Playing Safe: what does Safe mode do?

One of the most common recommendations when trying to solve Mac problems is to restart in Safe mode and see if that resolves them. But why should it? What is Safe mode, and how might it solve a problem?

Officially Safe

First, many of us do not always follow Apple’s current instructions for entering Safe mode, and when we think we have entered it, it may not be complete. Those instructions are given here, and read:

  1. If your Mac is not already shut down, shut it down, and wait 10 seconds before pressing the Power Button to start it up; restarting is not a good way to get this to work properly!
  2. As soon as you hear the startup chime/chord, press and hold down the Shift key on your keyboard.
  3. Once the grey Apple logo and progress bar appear, you can release the Shift key.
  4. To return to normal mode, simply restart your Mac (without holding the Shift key, of course).


There are two valuable confirmations that you have successfully entered Safe mode: during the late part of startup, the text Safe Boot appears in red at the top right of the display on the login screen, and the System Report dialog (entered by clicking on the System Report… button in the About This Mac dialog) shows Safe as the Boot Mode when you select the Software header in the list at the left.

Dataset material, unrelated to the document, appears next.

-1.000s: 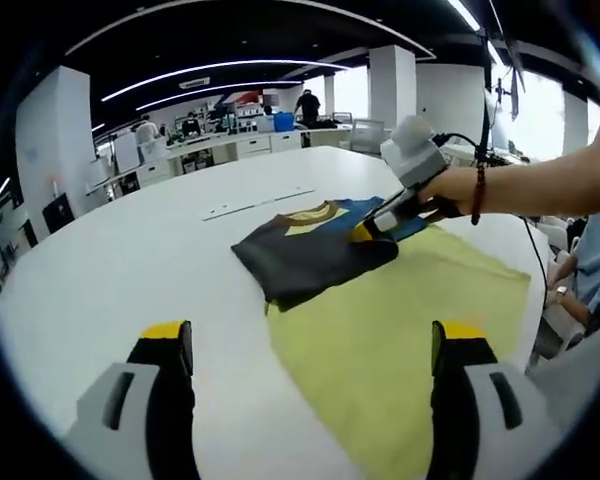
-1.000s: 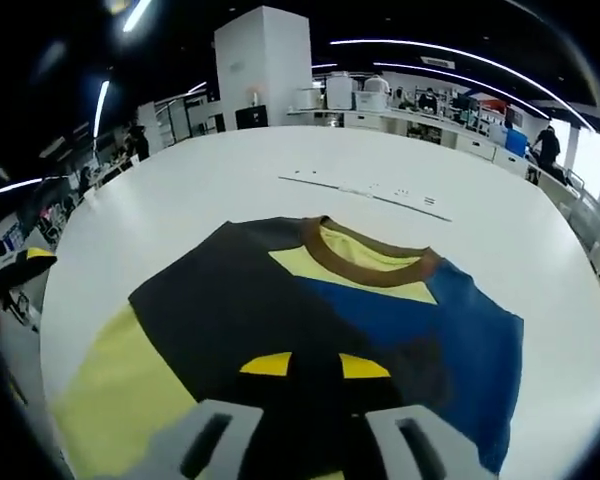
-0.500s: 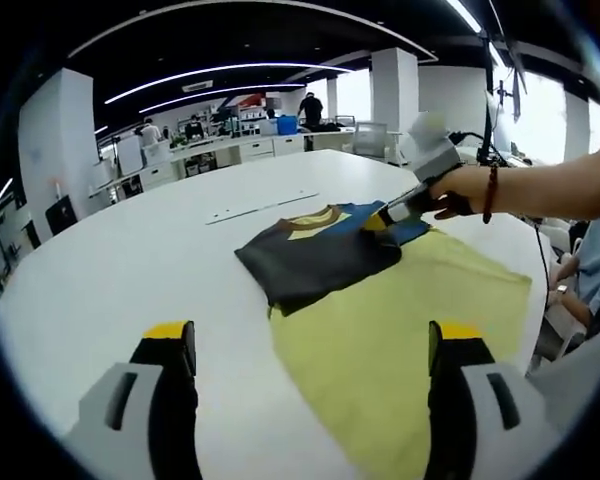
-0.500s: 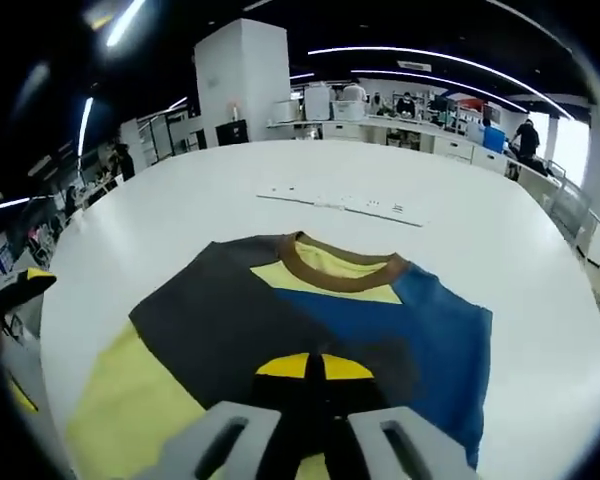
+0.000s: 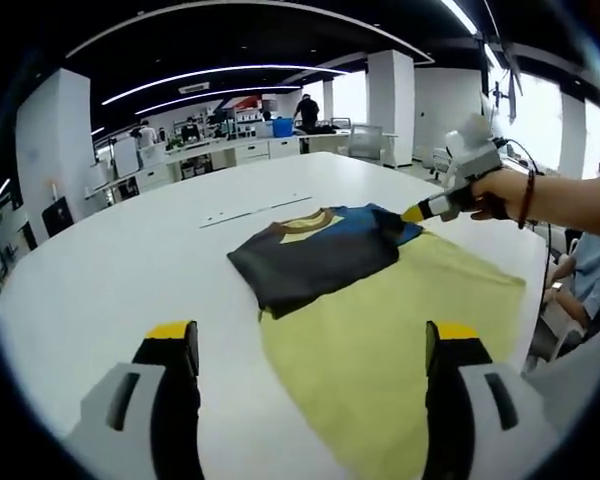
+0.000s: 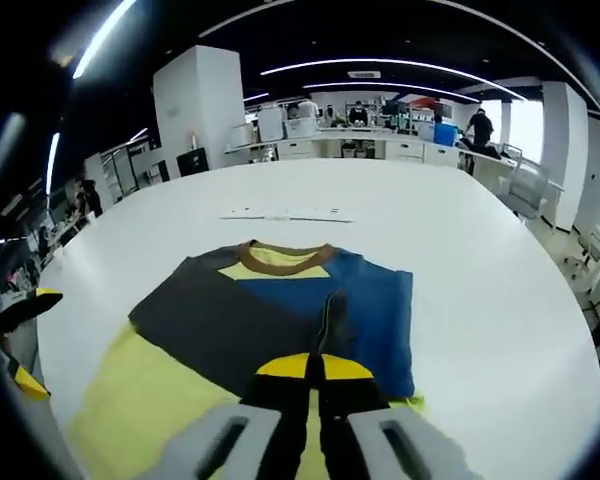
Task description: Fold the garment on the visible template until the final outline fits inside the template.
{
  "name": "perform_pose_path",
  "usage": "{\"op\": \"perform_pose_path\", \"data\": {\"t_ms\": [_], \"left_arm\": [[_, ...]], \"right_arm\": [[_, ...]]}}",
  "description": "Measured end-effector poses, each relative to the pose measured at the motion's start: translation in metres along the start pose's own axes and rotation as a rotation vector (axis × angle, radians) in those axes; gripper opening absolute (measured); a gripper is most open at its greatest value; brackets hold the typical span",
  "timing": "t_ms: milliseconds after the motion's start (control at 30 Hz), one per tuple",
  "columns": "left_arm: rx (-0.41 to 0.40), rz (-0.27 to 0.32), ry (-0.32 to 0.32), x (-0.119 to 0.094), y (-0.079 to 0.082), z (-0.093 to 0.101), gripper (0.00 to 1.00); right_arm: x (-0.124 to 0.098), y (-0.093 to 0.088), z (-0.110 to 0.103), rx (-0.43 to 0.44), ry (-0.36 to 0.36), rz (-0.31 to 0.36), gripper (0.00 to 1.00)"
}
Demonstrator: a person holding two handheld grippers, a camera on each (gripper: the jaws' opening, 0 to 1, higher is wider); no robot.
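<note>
Both grippers are off the folded garment [image 5: 315, 252]: left gripper [image 5: 310, 345] gaping empty, right gripper [image 6: 317, 367] closed, empty.

Pretty bright all round, mostly from long strip lights [image 5: 230, 70] on a dark ceiling, plus daylight blowing out the windows [image 5: 540, 110] in the left gripper view. The white table [image 6: 500, 290] has a soft sheen and barely any shadows. Heavy fisheye bending toward the edges, where things smear. Middle stays sharp enough, far background is soft.
</note>
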State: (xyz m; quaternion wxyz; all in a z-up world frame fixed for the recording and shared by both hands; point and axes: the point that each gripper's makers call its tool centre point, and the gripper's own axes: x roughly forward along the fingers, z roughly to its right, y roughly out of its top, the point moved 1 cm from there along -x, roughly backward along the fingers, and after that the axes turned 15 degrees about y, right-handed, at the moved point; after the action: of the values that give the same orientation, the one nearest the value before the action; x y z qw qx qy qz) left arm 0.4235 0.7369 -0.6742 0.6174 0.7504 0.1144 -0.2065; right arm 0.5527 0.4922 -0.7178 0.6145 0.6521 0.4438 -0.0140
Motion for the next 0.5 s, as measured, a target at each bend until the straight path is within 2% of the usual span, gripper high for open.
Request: {"op": "perform_pose_path", "data": {"t_ms": [100,300,500], "left_arm": [[-0.007,-0.002,-0.004,-0.001,0.000,0.000,0.91],[-0.002,-0.011,-0.001,-0.003,-0.003,-0.001,0.92],[0.002,-0.017,0.006,-0.007,-0.005,-0.003,0.93]], "right_arm": [[-0.009,-0.010,0.004,0.022,-0.022,0.006,0.00],[-0.019,-0.034,0.013,0.070,-0.056,-0.023,0.00],[-0.025,-0.050,0.019,0.086,-0.069,-0.053,0.00]]}}
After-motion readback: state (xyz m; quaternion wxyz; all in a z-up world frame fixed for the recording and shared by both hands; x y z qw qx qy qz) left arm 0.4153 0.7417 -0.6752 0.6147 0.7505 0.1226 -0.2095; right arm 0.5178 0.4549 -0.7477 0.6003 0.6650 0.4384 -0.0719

If you have FileVault disk encryption active, you should follow the same basic procedure, but you will probably be required to log on twice: once to unlock the disk, and a second time to log into the Finder.

What Happens in Safe Mode

Startup takes longer, may go through various unusual display sequences, and once started up, your Mac will feel sluggish if not downright slow.

It used to be that starting up in Safe mode forced a check of your startup disk, but since the advent of SIP such checks can only be performed fully in Recovery mode. This does at least shorten the time taken to start up in Safe mode, a bit. Normally the progress bar sticks for a long time when it is almost complete: this is because of the various housekeeping tasks which OS X undertakes.

Browse through your logs after starting up in Safe mode, and you will notice that a lot of kernel extensions (KEXTs) are not loaded, even Apple’s: this is why it is ‘safe’, as it avoids almost all potential conflicts which could occur there. Your logs will contain entries like
23/08/2016 20:37:36.000 kernel[0]: Can't load kext - not loadable during safe boot.
23/08/2016 20:37:36.000 kernel[0]: Kext failed to load (0xdc008012).
23/08/2016 20:37:36.000 kernel[0]: Failed to load kext (error 0xdc008012).
23/08/2016 20:37:36.000 kernel[0]: Couldn't alloc class "AppleThunderboltIPService"

In that case, it will prevent Thunderbolt networking. Startup Items and Login Items are similarly screened, and only essentials are loaded. This makes Safe mode an excellent option if you might have a third-party kernel extension, startup item, login item, etc., which is causing problems.

The other feature of Safe mode is that OS X flushes many of its caches, and disables user-installed fonts. This ‘freshens’ many parts of OS X, and can untwist font issues, or cache problems. Unfortunately Apple does not list the caches which are cleared, but they are believed to include font caches, the Kernel cache, and unspecified others.

Because of the extensions and other components which are disabled in Safe mode, a lot of features of OS X and third-party apps will not work in this mode. These may include:

  • DVD playing,
  • video capture,
  • USB and other non-basic audio input and output,
  • WiFi (varies with model),
  • file sharing.

Enforced Safe mode

Sometimes, when a Mac starts up or restarts, OS X may decide to enter Safe mode because of a problem it has encountered. This now appears to be very uncommon, as does ‘stuck’ Safe mode, where the Mac will only start up in Safe mode. Either way, you would be wise to check your hardware diagnostics and enter Recovery mode to perform first aid on your startup disk, if this were to occur.